● YOUR GOAL: Give back each line of the listing below that contains the string "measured".

----

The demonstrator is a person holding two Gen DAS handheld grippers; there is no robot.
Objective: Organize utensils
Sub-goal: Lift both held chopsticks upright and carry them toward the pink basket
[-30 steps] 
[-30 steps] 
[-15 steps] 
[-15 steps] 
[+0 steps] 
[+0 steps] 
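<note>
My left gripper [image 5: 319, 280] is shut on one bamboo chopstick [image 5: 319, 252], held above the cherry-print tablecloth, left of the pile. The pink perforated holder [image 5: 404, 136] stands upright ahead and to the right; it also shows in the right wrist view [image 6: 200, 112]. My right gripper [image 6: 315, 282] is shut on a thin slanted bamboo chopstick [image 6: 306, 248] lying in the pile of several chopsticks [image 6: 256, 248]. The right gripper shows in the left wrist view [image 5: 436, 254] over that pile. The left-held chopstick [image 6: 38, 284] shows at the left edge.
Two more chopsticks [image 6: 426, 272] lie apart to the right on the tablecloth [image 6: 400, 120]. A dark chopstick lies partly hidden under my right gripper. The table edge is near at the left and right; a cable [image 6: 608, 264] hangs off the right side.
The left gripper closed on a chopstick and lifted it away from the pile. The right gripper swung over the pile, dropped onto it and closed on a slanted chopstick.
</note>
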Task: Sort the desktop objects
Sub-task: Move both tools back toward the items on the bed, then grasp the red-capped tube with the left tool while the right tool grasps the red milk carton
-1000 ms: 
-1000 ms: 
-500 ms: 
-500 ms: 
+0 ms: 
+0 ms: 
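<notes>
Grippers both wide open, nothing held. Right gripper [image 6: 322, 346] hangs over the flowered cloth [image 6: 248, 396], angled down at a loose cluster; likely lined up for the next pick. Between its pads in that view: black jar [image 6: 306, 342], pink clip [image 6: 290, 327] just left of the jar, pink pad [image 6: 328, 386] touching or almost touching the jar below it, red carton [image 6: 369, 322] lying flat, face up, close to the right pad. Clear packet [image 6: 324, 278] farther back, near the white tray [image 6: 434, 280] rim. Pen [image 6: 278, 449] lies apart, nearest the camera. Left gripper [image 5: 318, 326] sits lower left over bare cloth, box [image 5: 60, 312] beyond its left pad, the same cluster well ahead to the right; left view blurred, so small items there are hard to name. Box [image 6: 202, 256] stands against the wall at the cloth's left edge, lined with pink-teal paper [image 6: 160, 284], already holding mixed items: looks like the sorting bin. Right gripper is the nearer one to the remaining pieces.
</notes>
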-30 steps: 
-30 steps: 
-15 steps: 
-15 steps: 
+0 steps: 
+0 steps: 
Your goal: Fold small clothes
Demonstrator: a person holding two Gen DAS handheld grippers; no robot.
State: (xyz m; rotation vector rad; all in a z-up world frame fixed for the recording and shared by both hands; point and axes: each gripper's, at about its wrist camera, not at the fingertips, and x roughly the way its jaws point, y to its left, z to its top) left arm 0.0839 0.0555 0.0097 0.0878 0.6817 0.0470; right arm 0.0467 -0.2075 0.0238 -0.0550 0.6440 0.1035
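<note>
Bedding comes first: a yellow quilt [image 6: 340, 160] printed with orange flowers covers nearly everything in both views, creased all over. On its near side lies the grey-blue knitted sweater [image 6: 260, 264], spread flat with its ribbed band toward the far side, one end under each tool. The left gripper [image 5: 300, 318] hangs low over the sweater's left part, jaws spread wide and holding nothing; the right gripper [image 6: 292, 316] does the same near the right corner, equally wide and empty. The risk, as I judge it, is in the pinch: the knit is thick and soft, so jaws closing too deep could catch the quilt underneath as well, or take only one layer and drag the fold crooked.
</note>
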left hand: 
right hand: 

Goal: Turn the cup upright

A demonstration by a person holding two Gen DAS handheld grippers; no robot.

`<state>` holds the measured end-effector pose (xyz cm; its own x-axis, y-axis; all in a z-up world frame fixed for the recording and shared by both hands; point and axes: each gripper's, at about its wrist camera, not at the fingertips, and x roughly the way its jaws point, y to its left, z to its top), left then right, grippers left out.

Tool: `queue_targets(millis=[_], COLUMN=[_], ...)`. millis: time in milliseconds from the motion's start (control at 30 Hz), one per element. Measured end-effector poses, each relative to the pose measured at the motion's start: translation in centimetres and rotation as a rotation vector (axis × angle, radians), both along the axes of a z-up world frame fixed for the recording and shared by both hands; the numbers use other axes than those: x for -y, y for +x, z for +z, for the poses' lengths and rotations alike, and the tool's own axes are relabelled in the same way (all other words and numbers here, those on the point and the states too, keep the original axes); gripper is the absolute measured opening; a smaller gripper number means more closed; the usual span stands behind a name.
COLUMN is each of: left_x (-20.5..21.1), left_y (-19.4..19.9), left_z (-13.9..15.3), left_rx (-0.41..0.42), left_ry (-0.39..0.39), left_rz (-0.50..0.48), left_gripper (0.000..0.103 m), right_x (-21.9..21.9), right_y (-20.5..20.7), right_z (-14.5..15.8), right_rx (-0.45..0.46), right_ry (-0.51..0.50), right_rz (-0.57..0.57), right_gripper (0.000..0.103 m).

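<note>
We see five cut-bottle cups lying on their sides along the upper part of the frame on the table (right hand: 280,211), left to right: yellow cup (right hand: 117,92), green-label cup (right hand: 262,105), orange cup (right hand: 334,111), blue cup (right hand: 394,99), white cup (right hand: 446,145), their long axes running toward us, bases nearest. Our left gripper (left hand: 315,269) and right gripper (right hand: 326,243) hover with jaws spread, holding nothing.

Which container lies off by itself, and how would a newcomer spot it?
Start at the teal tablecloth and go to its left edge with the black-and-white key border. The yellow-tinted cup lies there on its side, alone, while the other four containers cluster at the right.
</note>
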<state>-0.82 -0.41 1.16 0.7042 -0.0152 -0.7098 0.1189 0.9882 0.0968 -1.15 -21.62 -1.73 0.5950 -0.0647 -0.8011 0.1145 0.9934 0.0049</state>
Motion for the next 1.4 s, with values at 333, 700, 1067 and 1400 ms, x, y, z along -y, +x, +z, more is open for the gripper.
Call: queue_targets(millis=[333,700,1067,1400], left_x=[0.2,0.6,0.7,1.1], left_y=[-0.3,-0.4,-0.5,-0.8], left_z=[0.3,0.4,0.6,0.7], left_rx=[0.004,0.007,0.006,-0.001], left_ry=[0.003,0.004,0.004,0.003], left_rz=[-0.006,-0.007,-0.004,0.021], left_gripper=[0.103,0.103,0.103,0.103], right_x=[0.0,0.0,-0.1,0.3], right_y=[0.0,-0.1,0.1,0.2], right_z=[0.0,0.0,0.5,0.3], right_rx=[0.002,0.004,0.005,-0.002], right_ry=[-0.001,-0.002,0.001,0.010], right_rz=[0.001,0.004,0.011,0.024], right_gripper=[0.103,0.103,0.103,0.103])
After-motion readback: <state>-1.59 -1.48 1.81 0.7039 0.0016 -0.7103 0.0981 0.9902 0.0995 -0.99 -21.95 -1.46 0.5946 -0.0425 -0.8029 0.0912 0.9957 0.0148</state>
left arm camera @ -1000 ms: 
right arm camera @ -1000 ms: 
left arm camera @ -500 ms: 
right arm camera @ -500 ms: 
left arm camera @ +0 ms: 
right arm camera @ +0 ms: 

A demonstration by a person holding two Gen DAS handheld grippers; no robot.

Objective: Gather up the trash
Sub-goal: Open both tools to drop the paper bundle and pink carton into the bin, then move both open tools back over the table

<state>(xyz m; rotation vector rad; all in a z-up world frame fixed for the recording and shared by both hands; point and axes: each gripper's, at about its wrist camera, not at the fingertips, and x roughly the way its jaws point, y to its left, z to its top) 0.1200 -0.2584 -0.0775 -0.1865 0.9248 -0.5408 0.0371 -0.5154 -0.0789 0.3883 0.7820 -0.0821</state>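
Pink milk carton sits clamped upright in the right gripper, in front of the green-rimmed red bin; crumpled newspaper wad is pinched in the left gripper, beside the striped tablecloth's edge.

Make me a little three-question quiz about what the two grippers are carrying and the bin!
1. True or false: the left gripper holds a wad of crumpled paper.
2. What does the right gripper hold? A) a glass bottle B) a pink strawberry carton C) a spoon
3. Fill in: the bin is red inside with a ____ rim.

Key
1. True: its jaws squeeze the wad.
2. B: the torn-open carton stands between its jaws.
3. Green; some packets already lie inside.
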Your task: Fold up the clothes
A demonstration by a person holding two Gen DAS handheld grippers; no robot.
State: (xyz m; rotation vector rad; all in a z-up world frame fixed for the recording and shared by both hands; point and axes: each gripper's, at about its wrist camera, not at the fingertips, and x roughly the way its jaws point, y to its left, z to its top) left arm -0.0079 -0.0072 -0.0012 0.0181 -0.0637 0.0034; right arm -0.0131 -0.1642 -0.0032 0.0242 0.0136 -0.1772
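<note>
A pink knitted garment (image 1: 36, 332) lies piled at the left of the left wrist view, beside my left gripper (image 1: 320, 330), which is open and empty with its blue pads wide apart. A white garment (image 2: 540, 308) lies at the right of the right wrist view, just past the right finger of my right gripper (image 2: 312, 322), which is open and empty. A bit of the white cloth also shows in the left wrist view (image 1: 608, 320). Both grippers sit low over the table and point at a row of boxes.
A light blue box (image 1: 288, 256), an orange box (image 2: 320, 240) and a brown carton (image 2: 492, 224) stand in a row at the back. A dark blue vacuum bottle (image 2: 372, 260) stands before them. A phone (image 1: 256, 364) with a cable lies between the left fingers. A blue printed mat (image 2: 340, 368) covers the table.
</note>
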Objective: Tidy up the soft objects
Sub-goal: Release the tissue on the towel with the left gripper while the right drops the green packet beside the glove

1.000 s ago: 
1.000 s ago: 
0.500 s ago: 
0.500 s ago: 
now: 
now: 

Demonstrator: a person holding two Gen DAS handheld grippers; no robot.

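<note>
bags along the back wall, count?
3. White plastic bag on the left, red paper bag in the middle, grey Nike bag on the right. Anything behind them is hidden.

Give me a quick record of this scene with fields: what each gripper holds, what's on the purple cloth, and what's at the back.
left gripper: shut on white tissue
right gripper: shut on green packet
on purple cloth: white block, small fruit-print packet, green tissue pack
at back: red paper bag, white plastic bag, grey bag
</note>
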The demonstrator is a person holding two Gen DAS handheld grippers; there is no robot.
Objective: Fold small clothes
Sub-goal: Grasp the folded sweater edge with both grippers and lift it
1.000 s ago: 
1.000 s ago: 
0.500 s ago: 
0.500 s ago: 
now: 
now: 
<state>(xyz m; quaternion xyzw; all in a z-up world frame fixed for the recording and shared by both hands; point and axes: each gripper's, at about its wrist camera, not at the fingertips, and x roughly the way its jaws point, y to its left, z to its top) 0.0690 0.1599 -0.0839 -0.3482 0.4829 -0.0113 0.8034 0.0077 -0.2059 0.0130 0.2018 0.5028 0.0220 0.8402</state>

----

● TASK RESULT:
`<state>` holds the measured end-effector pose (xyz cm; its own x-axis, y-axis; all in a z-up world frame fixed for the recording and shared by both hands; point and axes: each gripper's, at about its wrist camera, not at the fingertips, and x roughly the way its jaws point, y to its left, z to its top), left then right, grippers left out.
Tool: `queue_targets(millis=[_], COLUMN=[_], ...)`. millis: time in milliseconds from the motion's start (control at 30 Hz), one per element. Measured end-effector poses, each relative to the pose measured at the motion's start: translation in centimetres and rotation as a rotation vector (axis × angle, radians), both along the axes of a z-up world frame fixed for the recording and shared by both hands; the numbers use other axes than those: x for -y, y for +x, z for +z, for the poses' lengths and rotations alike, and the tool's own axes are relabelled in the same way (all other words and numbers here, those on the point and the states too, keep the original axes); gripper is the absolute measured opening; a smaller gripper number means more closed; the usual span stands behind a name.

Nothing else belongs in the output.